More than 50 years earlier, writer Lorraine Hansberry was following a trajectory opposite to McCray's; the playwright revealed her desire for women while she was still married to a man, though they had separated. Furthermore, her revelations were more private than McCray's -- instead of writing an article for a magazine, she wrote several letters to the editor. Hansberry's lesbianism was not confirmed until recently because her husband, Robert Nemiroff, refused for many years to make the relevant papers available. Now that they are accessible, her letters to the lesbian publication The Ladder, "the first subscription-based lesbian publication" in the USA, have been widely discussed.

In May the Schomburg Center hosted an event called "Outing Lorraine." A panel including scholars and writers, as well as the director of the Lorraine Hansberry Literary Trust, discussed whether "the playwright's sexuality matters, and if so, to whom, and why."

All of us should get to love, have sex with, and partner (in or out of wedlock) with whomever we choose. And as private citizens, we should be able to disclose as little or as much of our lives as we want (I've argued as much elsewhere). Some of us, though, balance public and private lives. It does matter what public individuals say or don't say, as well as how they declare or maintain discretion, and Hansberry and McCray have done this in very different ways. As a scholar, I believe it matters even more how the media choose to portray those lives, because those portrayals and discussions become part of the public archive that shapes culture and society. After all, when we want to know how people identified or what they thought about sexuality 50 years ago, we look at newspaper and magazine articles, as well as academic research.

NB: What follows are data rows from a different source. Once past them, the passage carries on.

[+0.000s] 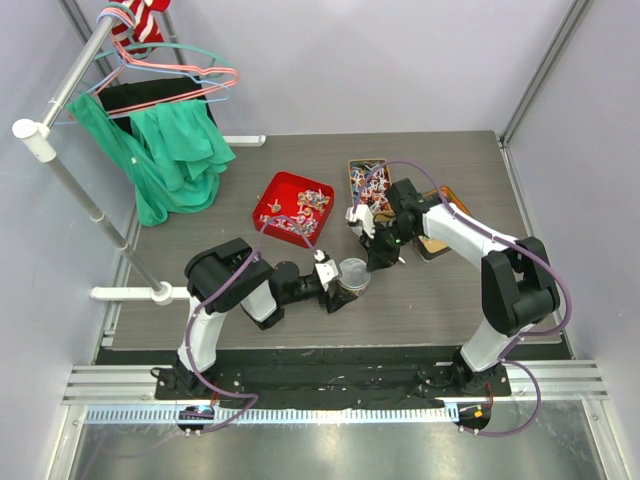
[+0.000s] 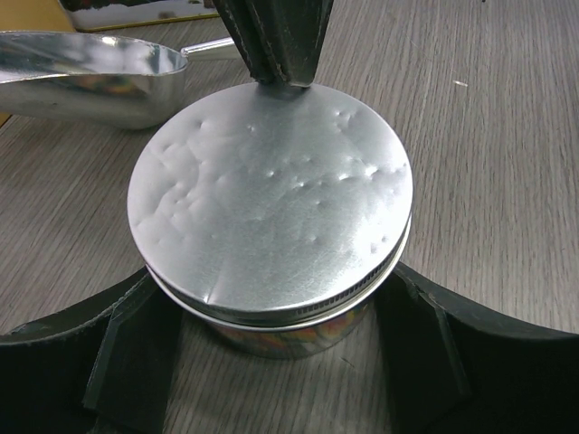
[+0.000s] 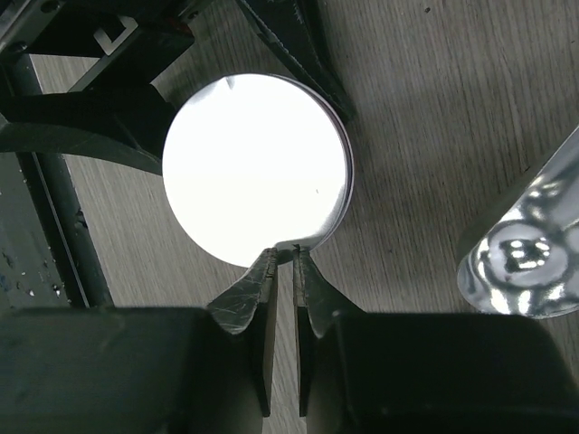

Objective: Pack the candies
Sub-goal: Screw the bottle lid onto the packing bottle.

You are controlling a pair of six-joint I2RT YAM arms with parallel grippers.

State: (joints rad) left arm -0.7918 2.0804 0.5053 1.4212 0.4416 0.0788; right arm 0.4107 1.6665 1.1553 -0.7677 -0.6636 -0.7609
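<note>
A clear jar (image 2: 280, 336) with coloured candies inside stands on the table. A dented silver lid (image 2: 271, 190) lies on its mouth, slightly askew. My left gripper (image 2: 274, 294) clasps the jar from both sides, its black fingers (image 2: 127, 344) against the glass under the lid. In the top view this gripper (image 1: 348, 287) and the lid (image 1: 353, 268) sit mid-table. My right gripper (image 3: 285, 256) is shut on the lid's (image 3: 258, 163) near rim; from above, the right gripper (image 1: 378, 262) is just right of the jar. More wrapped candies (image 1: 303, 208) lie in a red tray (image 1: 280, 188).
A metal scoop (image 2: 81, 77) lies on the table just beyond the jar. An open tin (image 1: 363, 178) of sweets and a brown box (image 1: 445, 205) stand behind the right arm. Green cloth (image 1: 175, 150) hangs from a rack at the back left.
</note>
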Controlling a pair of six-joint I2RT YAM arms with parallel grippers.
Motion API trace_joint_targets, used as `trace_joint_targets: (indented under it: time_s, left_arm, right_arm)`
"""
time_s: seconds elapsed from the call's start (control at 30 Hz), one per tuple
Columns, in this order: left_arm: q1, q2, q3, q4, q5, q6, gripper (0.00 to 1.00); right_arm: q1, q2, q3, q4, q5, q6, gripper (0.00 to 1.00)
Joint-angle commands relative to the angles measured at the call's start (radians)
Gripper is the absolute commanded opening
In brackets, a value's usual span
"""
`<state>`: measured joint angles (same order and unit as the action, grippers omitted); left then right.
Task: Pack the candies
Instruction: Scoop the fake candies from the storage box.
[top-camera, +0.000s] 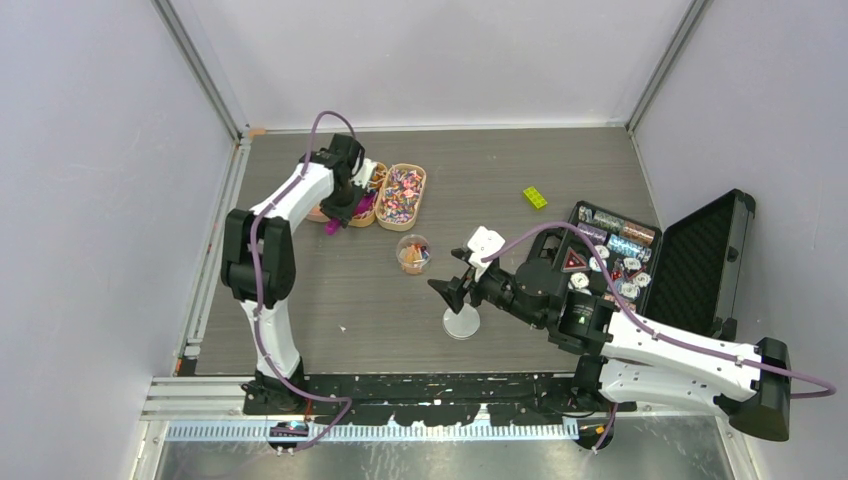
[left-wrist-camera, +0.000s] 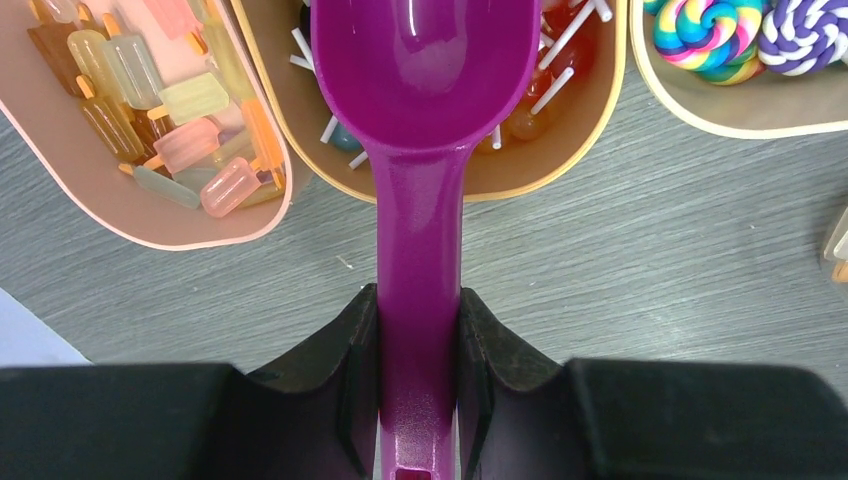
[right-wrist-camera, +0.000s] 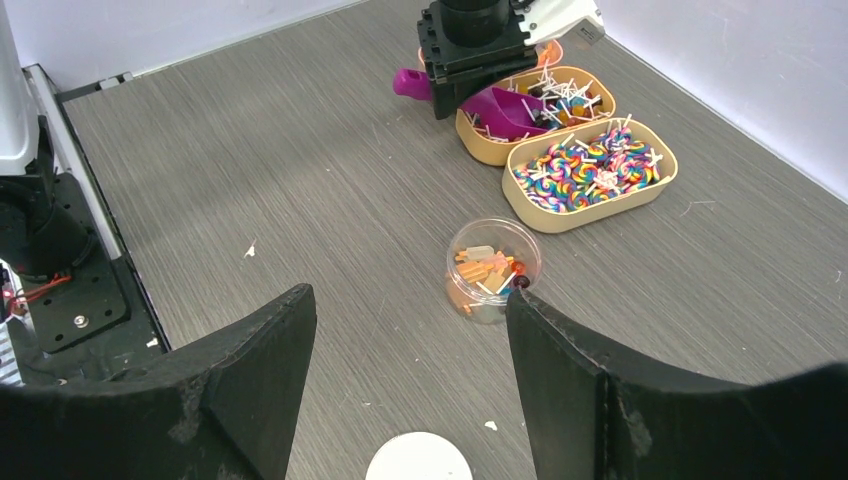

As librarian Shawn(ta) Smith wrote in her summary for the Schomburg, ignoring available information "is a worse crime than erasure," and we should take Hansberry's sexuality at least as seriously as we take her revelations about her political activity and the communities she was close to. Similarly, we can respect McCray's decision to no longer label her sexuality even as we can also analyze how the media's crafting of her narrative might reflect or affect larger shifts in American and African-American views of lesbians, their husbands, and other forms of non-heterosexuality.

Sexuality need not be the focus of the stories written about either of these women; their accomplishments took place outside of their bedrooms. But sexuality is part of who they are -- who we all are -- it's an important part of the story, and it matters how that story is told.